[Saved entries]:
==================================================

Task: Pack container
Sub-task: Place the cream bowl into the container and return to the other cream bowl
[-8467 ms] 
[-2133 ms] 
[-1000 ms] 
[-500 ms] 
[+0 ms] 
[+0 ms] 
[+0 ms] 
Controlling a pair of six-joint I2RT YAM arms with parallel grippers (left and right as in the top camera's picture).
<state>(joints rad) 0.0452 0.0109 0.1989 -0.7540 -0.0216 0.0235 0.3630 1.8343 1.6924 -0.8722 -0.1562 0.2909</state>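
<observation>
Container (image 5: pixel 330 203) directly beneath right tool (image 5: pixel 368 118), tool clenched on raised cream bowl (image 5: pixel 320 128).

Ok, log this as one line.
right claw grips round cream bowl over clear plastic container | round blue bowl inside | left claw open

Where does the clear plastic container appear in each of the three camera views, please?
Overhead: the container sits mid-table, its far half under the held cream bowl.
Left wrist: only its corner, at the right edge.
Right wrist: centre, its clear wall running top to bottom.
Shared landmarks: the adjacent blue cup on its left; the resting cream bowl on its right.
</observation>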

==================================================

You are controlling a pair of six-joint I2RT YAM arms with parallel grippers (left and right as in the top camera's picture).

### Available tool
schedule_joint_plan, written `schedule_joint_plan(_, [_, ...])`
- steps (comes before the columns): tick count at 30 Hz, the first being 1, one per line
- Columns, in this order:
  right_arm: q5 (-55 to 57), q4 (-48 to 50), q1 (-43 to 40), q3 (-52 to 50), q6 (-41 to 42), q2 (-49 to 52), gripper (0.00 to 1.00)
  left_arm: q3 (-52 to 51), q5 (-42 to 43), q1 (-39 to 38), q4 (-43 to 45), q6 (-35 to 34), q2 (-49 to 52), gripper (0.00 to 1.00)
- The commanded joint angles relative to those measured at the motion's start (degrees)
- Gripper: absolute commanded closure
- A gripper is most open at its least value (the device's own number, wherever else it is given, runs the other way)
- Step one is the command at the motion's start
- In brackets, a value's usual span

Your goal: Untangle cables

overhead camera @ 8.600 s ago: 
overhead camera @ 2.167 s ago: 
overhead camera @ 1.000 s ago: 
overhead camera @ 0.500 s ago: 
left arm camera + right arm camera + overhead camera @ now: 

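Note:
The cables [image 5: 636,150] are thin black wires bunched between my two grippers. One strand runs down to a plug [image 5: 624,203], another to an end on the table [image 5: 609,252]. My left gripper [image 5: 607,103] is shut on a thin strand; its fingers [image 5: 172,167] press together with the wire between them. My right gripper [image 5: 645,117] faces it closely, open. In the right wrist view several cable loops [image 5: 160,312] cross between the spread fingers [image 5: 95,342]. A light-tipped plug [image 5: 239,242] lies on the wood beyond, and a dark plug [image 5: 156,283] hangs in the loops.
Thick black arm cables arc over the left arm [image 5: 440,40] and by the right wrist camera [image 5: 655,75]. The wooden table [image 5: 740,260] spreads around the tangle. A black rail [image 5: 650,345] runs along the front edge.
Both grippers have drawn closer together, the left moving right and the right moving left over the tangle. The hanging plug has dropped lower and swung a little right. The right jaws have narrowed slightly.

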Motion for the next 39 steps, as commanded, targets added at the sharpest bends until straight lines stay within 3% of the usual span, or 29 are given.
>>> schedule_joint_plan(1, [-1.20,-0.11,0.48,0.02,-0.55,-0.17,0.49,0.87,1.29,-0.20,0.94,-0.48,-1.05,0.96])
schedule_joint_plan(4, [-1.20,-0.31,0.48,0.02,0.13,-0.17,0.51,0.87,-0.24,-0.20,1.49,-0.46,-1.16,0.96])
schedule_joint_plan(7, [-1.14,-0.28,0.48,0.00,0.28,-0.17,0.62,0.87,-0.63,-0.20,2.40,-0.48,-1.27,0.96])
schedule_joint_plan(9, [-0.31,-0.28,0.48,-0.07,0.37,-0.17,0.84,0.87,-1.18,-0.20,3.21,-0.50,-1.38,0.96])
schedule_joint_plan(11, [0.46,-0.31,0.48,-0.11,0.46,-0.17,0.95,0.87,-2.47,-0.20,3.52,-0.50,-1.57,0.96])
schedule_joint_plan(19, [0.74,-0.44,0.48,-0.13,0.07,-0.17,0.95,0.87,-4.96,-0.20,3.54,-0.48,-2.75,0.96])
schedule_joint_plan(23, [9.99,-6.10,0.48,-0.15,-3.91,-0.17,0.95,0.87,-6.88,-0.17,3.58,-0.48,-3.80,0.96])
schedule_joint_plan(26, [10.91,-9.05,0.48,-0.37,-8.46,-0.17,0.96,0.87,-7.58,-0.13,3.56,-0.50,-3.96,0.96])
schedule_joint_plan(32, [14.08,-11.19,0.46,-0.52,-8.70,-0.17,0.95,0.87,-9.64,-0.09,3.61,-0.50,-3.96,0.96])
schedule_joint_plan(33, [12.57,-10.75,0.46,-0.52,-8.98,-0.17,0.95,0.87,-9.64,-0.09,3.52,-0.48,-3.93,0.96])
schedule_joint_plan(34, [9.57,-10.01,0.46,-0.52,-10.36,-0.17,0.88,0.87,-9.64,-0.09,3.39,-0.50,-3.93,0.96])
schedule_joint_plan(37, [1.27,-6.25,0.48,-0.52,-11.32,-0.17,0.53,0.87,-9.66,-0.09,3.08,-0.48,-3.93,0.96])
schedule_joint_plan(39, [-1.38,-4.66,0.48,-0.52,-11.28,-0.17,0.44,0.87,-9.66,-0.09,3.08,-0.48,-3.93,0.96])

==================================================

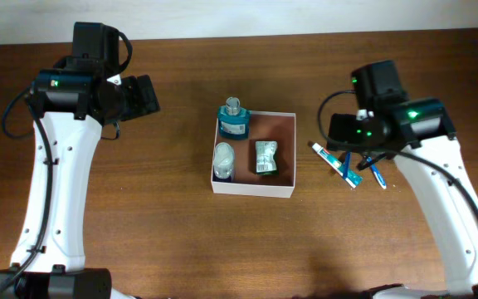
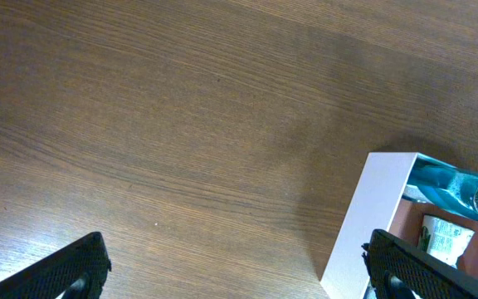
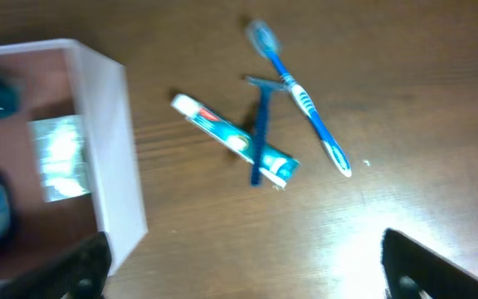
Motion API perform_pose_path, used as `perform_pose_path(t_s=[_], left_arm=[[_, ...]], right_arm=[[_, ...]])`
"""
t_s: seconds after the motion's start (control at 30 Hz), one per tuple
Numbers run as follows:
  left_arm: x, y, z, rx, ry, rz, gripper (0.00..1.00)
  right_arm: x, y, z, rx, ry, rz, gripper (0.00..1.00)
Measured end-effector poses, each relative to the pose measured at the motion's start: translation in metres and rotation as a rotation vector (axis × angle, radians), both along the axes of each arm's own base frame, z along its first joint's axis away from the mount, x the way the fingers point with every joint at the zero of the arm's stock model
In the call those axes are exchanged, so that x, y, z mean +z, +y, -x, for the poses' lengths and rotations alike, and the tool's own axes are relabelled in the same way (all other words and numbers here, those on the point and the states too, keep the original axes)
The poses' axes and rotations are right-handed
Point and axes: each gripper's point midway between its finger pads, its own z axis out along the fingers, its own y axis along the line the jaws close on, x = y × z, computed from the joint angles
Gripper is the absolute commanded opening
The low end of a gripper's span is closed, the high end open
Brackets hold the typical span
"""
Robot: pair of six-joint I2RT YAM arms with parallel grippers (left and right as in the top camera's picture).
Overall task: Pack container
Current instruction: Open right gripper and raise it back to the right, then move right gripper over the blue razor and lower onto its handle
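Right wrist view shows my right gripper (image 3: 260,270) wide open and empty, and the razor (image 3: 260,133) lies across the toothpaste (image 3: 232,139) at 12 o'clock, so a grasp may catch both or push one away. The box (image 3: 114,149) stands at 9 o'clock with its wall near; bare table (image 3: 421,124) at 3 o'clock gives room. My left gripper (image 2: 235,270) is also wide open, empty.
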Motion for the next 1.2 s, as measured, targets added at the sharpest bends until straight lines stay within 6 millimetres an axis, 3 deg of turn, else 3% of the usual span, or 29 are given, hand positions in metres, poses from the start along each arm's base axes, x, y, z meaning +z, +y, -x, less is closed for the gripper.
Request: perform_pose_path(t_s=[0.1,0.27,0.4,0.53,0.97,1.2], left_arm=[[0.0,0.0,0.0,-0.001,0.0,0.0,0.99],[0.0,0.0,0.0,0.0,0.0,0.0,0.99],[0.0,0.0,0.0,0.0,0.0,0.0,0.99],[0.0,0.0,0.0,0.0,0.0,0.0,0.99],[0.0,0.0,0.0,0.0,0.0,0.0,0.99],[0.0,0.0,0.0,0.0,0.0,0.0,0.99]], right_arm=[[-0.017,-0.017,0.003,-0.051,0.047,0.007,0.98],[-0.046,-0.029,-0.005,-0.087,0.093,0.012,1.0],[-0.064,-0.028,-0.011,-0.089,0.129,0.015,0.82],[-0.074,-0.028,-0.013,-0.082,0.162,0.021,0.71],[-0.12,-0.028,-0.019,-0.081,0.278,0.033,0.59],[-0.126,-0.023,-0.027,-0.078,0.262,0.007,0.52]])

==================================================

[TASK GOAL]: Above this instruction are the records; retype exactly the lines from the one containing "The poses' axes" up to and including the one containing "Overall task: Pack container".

[RESULT FOR THIS TASK]:
The poses' axes and rotations are right-handed
Point and axes: each gripper's point midway between its finger pads, its own z axis out along the fingers, its own y axis along the line the jaws close on, x = y × z, computed from the joint angles
Gripper is the absolute commanded opening
The low end of a gripper's span is closed, the high end open
Brackets hold the typical span
"""
Robot: pair of six-joint I2RT YAM arms with parallel grippers (left and right as in the top camera's picture).
Overall task: Pack container

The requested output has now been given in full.